◆ **Exercise directions**
Each line from the opening of the material through the line holding "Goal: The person" needs to be returned exactly, with the pictures left out.

◆ **Available data**
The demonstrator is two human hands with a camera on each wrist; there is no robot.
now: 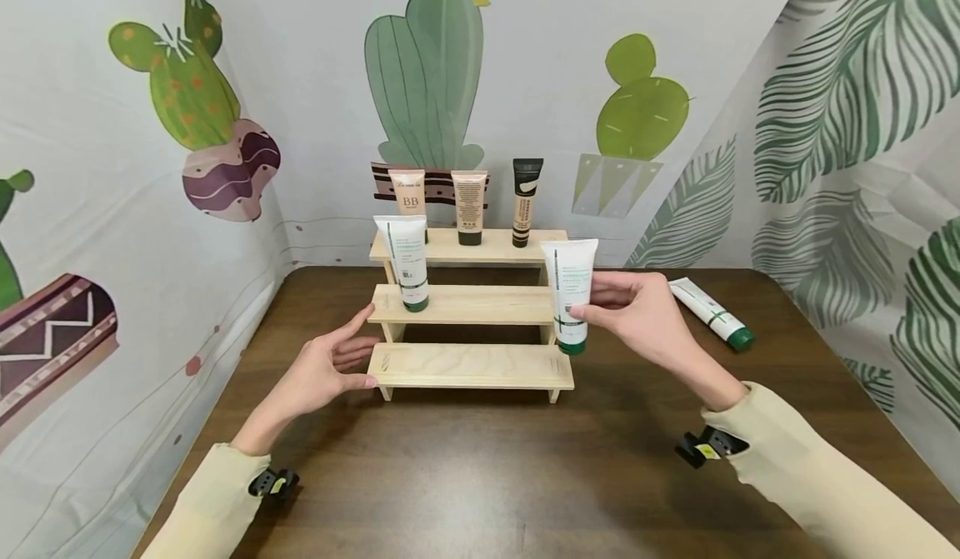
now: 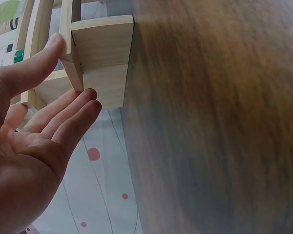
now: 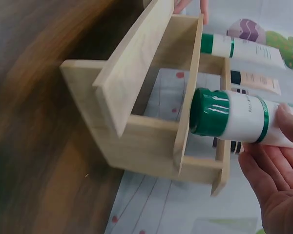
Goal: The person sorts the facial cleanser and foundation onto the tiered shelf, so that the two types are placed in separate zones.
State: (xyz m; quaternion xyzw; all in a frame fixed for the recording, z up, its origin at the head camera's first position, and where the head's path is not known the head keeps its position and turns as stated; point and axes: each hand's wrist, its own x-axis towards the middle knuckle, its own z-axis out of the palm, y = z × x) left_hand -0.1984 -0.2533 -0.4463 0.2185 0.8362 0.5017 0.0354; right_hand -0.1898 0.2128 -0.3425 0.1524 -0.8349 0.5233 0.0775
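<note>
A three-step wooden display rack [image 1: 472,365] stands on the table. My right hand [image 1: 637,313] pinches a white squeeze tube with a green cap [image 1: 572,280] between thumb and fingers. The tube is upright, cap down, at the right end of the middle step; the right wrist view has its green cap [image 3: 210,112] right at the step's edge. My left hand [image 1: 326,371] rests at the rack's left side, fingers extended, thumb [image 2: 48,56] against the bottom step's edge. A matching white tube [image 1: 408,261] stands cap down on the middle step's left end.
On the top step stand a pink BB tube [image 1: 408,194], a beige tube [image 1: 470,207] and a black-and-beige tube [image 1: 524,202]. Another white tube [image 1: 711,312] lies on the brown table [image 1: 480,476] at the right. A cactus-print cloth [image 1: 315,101] hangs behind.
</note>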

◆ **Reply to the exercise**
The demonstrator is two human hands with a camera on each wrist; there is no robot.
now: 
now: 
now: 
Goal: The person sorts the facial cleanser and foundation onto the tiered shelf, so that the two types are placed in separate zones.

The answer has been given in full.